## Exercise details
Your answer must be a single number: how many lines of the data include "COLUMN".

Records contained in a dataset:
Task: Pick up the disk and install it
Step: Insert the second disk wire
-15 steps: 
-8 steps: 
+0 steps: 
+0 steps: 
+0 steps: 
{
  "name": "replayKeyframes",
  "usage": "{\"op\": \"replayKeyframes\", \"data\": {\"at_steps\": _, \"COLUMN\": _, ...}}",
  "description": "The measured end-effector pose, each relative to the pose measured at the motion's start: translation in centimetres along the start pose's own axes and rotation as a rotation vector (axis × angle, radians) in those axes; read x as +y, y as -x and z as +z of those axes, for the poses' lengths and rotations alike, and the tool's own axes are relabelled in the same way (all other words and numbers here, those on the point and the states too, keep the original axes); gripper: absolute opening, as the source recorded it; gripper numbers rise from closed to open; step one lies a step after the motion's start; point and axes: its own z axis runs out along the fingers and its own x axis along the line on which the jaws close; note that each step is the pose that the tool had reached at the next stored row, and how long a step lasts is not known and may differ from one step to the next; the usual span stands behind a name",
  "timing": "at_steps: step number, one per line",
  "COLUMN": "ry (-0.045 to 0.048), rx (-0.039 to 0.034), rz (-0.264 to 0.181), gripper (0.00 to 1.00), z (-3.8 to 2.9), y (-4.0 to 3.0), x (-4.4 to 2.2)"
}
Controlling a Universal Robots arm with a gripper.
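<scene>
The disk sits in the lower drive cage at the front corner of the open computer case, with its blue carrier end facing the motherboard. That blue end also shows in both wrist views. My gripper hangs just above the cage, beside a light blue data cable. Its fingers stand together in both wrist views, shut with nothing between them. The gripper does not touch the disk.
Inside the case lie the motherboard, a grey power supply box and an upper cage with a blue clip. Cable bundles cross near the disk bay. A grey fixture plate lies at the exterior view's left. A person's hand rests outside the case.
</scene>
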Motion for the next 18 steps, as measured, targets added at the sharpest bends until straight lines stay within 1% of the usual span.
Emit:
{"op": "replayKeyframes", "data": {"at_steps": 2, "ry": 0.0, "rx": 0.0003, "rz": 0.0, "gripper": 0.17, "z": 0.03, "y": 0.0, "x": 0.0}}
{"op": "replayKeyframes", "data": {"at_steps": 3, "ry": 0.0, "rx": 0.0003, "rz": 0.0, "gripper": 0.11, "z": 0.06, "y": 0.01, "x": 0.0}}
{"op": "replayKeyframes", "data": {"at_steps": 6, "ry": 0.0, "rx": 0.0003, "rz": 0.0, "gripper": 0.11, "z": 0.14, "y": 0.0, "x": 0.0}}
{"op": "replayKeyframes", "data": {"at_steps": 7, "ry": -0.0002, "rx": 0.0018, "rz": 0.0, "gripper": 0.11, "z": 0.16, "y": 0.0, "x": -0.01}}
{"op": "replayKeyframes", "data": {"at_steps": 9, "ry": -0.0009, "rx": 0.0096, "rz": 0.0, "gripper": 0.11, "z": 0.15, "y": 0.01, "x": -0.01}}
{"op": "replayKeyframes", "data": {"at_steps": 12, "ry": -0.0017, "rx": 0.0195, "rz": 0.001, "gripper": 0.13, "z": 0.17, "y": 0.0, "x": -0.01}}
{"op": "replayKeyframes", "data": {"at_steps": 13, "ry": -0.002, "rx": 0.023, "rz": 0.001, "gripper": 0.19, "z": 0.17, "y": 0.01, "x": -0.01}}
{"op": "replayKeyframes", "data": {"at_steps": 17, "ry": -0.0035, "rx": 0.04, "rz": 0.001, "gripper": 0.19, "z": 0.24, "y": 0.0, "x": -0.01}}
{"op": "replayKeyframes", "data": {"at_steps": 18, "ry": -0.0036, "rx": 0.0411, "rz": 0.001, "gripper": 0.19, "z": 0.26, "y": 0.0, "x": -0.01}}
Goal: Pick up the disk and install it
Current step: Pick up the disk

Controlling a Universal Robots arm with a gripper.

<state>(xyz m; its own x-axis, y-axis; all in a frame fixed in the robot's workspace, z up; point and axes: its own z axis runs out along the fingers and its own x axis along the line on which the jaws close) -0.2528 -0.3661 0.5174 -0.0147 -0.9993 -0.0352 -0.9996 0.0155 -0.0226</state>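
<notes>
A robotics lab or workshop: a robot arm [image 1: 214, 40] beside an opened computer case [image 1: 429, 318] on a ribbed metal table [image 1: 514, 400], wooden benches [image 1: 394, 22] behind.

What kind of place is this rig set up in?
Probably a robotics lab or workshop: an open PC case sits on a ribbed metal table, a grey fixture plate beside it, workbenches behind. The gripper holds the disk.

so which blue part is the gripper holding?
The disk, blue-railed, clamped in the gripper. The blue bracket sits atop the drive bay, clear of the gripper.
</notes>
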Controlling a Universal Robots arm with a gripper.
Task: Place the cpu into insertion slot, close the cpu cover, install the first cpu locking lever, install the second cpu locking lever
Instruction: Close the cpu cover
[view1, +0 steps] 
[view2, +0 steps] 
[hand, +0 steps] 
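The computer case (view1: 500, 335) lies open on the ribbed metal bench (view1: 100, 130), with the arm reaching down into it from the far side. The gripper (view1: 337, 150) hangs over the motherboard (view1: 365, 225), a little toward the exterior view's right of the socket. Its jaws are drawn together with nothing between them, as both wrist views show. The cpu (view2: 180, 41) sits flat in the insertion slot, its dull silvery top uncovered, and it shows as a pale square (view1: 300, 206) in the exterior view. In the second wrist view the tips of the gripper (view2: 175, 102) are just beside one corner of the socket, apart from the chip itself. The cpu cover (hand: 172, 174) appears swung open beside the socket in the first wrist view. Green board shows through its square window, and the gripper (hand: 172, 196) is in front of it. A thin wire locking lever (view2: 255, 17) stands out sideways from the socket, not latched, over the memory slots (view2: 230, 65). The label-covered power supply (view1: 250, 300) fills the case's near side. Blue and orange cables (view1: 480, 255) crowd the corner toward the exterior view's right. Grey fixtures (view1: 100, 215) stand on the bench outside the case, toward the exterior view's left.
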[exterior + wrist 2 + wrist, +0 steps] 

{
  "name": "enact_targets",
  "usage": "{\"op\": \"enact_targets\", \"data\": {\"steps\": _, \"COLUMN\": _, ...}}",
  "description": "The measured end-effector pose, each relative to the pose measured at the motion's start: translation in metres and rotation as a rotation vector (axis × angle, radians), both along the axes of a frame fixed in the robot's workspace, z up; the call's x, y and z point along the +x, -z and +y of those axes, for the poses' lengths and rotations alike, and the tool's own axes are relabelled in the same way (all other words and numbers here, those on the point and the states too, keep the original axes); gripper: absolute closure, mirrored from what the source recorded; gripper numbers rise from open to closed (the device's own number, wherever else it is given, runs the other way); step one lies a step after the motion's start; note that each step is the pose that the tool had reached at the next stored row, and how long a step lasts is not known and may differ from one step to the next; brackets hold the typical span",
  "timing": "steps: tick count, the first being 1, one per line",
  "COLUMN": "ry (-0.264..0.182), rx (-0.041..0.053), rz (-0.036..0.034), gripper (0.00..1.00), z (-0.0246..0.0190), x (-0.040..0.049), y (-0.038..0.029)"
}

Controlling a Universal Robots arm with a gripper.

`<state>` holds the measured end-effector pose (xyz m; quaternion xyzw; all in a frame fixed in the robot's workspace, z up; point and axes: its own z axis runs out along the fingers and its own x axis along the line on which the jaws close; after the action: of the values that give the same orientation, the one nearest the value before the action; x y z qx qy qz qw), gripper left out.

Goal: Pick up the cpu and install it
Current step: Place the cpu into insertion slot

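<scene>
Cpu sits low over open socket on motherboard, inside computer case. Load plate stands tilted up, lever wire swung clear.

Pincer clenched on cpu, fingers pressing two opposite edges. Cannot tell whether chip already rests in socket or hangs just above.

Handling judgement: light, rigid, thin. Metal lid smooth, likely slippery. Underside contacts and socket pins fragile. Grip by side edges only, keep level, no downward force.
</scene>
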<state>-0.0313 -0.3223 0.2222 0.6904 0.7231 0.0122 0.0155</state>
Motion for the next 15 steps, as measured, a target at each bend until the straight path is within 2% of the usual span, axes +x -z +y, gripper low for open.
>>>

## Solution to this task
4